A lot of this year looks to be on the road for you guys with support dates for Eric Church and your own headline shows…
Mark: That’s gonna be great.
How are you going to find time to actually write and record this next album?
Mark: We’re gonna really buckle down and get a lot of stuff done, I think the end of this month, in April and probably May as well. We’ll really try to get all the writing done and then try to set some time in the studio where we decide to record that. We’re actually playing about a third less dates this year than we did last year, on purpose. This last year was so intense, and we just hit the ground running coming out of COVID. Dropping ‘The Last Resort’, touring the UK and doing Stage Coach, we played a ton of shows and that put a lot of wear and tear on this. We want to make room to do some other projects as well this year, so we’ll see. We’re supposed to be doing a movie, but I don’t know what’s happening with that.
The three of you are never short of things to do and while you say you’ll be playing fewer shows this year, that’s still more than most artists on average…
Mark: Yeah! What’s amazing about Midland is that we’re not really reliant on Country radio, so much as I think a lot of our colleagues are. There’s a lot of people that are maybe bigger stream wise but they pale in comparison as far as our ticket numbers that we do. We cut ourselves as a real rock and roll country live acts. I think that’s what separates us from a lot of different acts.

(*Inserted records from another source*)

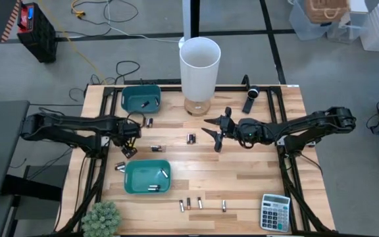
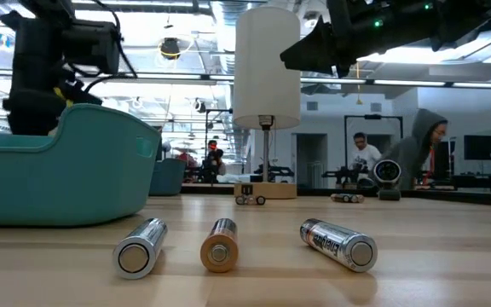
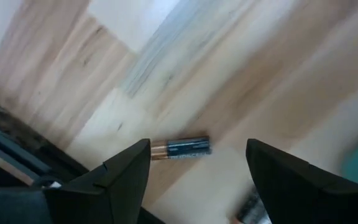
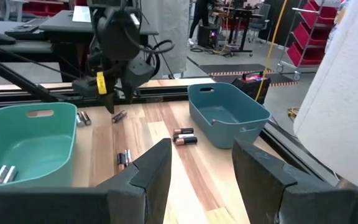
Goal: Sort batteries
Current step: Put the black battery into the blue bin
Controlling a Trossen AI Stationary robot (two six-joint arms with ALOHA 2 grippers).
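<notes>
Small batteries lie scattered on the wooden table (image 1: 242,171): a pair (image 1: 191,138) at the middle, one (image 1: 155,148) left of it, and several along the near edge (image 1: 200,203), three of them close in the low view (image 2: 220,246). Others lie inside the near teal bin (image 1: 147,176) and the far teal bin (image 1: 141,97). My left gripper (image 1: 127,149) (image 3: 197,168) is open and hovers between the bins, over a dark battery with a copper end (image 3: 180,148) that lies flat between its fingers, untouched. My right gripper (image 1: 216,131) (image 4: 201,168) is open, above the table's middle.
A white lamp on a wooden base (image 1: 199,66) stands at the far middle, with a black oblong device (image 1: 250,100) to its right. A calculator (image 1: 275,212) sits at the near right corner and a small plant (image 1: 101,217) at the near left. People (image 2: 420,145) are in the room behind.
</notes>
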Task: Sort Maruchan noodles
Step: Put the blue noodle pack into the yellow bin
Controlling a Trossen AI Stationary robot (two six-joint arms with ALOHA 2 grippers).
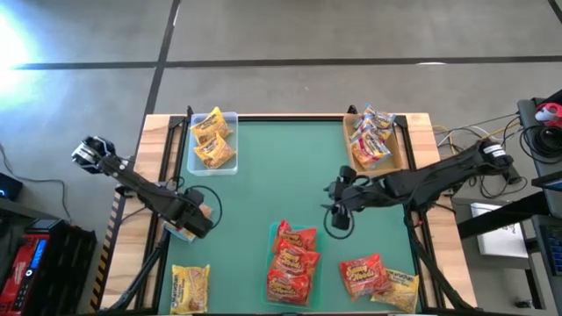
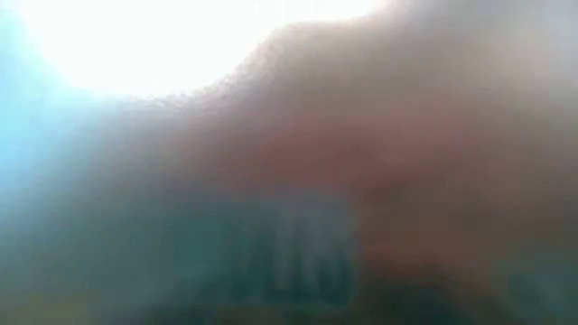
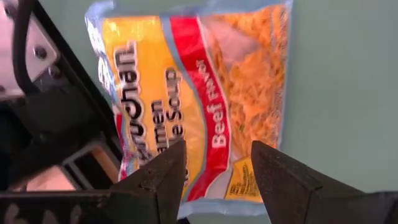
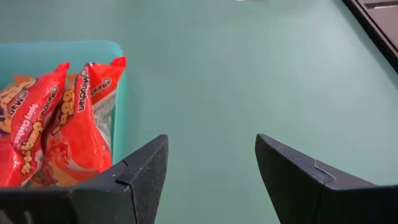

You’ve played a lot of venues in the UK now starting with the tiny Omeara following your first C2C…
Mark: Where did we play in in May in London? The Roundhouse? We also played Shepherd’s Bush (previously). They’re all kind of fabled venues.
The Roundhouse is pretty iconic. What was that show like for you guys?
Mark: It was fantastic, man. Getting to headline The Roundhouse in London was somewhat surreal. There’s shows and then there are shows…
It shows you’re doing something right…
Yeah, we definitely are but you definitely get up for playing bigger shows like the Greek Theatre in Los Angeles. Every show is special, but some shows you really mark in your calendar and maybe you’re just a little bit more tuned in and focused. That’s what it felt like at the Roundhouse. We’ve got to play some amazing venues on the last run, and there’s still a lot of amazing venues for us to play It’d be fun playing in an arena (as a headline act).
How does it compare playing an arena to smaller venues?
Jess: It’s fun to have that (variety) because you get such different things from either one. In arenas and stadiums you don’t feel as close to the audience but there’s such an energy just from that many people being in one place, that it makes you step it up. In small clubs, people are right there and you can see all the way to the back. You can see people’s faces. It’s intimate. I don’t think I would want to do only one or the other forever. It’s why you see people like the Rolling Stones go on a club tour, I think. If you’re only doing stadiums, it will start to feel a little impersonal.
Country acts are starting to be able to play arenas now in the UK with the latest being Morgan Wallen who just announced his first show here in December. Is headlining arenas here the ultimate goal?
Mark: Yeah, of course. I think that the goal of every artist is to have as many people as possible to listen to music. I don’t think it’s just about the ticket counts or about the money. Sure that stuff’s nice but you’re kind of competitive with yourself. You want to keep that forward momentum going, and the evolution going as an artist. Keep searching, keep finding things that move you. That is the goal.
Midland are performing as part of C2C: Country to Country this weekend (Friday 10th to Sunday 12th March 2023). The band’s latest album ‘The Last Resort: Greetings From’ is out now.